__EXERCISE INSTRUCTIONS__: Go through the lines below. Copy those with "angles".

╭─ TASK INPUTS

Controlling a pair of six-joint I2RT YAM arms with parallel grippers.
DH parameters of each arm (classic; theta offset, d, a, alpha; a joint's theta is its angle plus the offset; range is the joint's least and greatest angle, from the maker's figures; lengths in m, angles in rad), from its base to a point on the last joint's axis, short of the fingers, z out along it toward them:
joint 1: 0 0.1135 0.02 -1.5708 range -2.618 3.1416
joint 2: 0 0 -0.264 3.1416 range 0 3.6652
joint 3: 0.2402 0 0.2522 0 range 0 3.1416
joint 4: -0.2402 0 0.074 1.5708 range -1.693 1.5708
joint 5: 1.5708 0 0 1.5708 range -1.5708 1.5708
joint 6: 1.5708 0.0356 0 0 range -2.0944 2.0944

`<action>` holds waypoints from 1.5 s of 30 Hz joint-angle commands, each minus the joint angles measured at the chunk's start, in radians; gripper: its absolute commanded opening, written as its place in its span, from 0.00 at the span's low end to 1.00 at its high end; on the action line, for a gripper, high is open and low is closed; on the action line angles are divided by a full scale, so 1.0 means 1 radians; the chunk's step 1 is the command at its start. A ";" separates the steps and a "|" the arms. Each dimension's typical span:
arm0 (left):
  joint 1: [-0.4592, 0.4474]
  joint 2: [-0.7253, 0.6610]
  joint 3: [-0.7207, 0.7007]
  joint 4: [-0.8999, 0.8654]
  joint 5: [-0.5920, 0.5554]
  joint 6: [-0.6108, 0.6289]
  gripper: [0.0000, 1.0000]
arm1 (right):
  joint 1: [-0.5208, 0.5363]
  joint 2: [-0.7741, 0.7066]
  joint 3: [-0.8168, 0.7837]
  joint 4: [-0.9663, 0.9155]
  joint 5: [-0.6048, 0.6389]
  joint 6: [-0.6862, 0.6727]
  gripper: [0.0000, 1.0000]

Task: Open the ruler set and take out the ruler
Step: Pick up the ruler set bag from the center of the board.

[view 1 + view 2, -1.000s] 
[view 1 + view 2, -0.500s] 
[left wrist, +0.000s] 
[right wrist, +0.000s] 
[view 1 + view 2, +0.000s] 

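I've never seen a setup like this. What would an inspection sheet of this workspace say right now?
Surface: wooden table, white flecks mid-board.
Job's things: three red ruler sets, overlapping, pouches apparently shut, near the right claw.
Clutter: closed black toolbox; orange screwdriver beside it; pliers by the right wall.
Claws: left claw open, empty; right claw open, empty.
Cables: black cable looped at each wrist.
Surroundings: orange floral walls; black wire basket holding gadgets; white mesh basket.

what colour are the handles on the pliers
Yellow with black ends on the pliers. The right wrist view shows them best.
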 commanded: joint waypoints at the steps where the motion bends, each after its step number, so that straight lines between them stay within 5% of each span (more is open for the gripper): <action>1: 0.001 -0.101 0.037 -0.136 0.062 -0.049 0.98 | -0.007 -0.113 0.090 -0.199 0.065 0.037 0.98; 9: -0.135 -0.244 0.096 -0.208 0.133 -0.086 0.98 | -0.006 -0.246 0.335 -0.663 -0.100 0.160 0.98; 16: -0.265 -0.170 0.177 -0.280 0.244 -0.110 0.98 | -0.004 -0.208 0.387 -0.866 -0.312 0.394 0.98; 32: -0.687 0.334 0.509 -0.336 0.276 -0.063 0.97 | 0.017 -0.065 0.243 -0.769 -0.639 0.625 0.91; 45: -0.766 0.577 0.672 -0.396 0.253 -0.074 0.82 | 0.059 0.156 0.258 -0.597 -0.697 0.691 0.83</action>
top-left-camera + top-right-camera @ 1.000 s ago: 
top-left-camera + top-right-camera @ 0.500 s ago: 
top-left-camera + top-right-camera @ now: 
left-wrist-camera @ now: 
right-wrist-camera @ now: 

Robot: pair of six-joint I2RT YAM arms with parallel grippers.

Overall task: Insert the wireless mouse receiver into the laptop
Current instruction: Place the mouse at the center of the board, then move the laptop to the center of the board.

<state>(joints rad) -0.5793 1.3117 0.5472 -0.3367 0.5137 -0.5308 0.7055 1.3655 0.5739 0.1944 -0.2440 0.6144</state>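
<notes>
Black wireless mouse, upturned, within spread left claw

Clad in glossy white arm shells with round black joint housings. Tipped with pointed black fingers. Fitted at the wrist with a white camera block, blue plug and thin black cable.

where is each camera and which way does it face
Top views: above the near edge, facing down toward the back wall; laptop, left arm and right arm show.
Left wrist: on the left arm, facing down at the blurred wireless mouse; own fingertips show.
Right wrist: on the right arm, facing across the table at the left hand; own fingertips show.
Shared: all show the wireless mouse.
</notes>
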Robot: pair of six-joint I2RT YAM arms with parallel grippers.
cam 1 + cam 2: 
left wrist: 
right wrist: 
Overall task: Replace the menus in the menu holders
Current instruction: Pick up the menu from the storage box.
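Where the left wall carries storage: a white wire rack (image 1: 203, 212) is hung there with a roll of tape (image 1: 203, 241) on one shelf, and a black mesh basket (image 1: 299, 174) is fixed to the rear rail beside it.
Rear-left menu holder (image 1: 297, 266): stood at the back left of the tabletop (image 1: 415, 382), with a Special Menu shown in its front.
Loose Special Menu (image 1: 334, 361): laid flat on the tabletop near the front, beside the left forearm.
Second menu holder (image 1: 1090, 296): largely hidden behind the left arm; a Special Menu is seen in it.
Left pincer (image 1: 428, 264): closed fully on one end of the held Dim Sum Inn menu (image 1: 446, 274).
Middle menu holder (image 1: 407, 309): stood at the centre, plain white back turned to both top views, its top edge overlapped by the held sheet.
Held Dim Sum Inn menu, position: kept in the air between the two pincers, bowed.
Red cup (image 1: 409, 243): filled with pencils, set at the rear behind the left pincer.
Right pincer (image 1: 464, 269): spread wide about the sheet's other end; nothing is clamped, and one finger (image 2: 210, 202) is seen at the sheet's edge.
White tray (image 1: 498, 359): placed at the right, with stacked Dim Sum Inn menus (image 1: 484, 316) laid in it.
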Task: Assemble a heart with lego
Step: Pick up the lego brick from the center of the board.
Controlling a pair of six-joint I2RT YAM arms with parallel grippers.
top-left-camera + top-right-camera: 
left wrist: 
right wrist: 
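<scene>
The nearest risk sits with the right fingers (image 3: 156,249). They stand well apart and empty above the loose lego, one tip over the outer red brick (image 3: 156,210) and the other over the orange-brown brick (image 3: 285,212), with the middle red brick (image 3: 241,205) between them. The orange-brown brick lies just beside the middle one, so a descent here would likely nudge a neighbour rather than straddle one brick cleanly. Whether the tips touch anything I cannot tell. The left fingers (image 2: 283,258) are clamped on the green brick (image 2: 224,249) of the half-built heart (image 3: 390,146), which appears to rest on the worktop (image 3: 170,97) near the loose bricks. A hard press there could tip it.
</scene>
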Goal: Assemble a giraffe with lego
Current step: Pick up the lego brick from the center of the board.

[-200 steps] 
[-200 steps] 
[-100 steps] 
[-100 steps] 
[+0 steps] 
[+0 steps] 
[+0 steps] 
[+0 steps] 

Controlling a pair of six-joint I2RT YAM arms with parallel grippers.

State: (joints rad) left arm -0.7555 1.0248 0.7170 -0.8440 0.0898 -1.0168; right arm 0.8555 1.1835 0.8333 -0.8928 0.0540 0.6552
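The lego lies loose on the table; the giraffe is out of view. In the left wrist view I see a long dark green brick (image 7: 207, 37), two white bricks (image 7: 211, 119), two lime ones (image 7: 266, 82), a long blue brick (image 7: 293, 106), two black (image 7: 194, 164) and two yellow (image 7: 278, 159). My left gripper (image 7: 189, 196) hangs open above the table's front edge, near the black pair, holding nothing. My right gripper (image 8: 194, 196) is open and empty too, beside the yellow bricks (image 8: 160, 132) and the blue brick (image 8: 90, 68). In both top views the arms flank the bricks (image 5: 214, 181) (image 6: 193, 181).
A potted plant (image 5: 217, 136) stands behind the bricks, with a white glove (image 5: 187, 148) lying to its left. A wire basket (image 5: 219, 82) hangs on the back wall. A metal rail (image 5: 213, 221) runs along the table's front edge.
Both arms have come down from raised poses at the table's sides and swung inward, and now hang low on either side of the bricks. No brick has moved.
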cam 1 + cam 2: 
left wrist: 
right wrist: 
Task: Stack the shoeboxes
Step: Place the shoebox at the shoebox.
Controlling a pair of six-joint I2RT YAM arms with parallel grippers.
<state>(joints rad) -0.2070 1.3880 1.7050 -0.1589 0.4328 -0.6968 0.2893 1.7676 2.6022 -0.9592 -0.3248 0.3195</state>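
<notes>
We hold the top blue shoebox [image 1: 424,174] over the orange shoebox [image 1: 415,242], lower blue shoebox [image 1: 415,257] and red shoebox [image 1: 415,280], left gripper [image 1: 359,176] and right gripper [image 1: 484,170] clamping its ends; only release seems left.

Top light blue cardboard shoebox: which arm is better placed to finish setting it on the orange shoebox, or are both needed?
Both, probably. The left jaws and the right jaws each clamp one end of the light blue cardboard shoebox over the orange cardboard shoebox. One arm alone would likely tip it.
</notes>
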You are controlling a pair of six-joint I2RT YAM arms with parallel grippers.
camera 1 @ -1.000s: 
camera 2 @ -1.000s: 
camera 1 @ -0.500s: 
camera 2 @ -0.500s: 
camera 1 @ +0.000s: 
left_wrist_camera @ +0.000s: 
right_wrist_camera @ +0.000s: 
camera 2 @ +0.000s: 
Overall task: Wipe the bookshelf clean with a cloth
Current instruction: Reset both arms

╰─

__FINAL ANSWER__:
DH parameters of each arm (classic; theta offset, d, a, alpha; a joint's theta is its angle plus the offset; range is the joint's least and greatest angle, from the maker's figures; lengths in m, angles in rad), from its base to a point on the last joint's axis, short of the fingers, z out along it toward them:
`<action>` holds waypoints from 1.5 s of 30 Hz joint-angle commands, each minus the joint angles measured at the chunk's start, in radians; gripper: its absolute commanded opening, written as its place in its span, from 0.00 at the span's low end to 1.00 at its high end; on the action line, for a gripper, high is open and low is closed; on the action line angles are divided by a full scale, so 1.0 means 1 radians; the chunk's step 1 is the command at its start. A ";" separates the steps and a "|" the arms. Each dimension's typical span:

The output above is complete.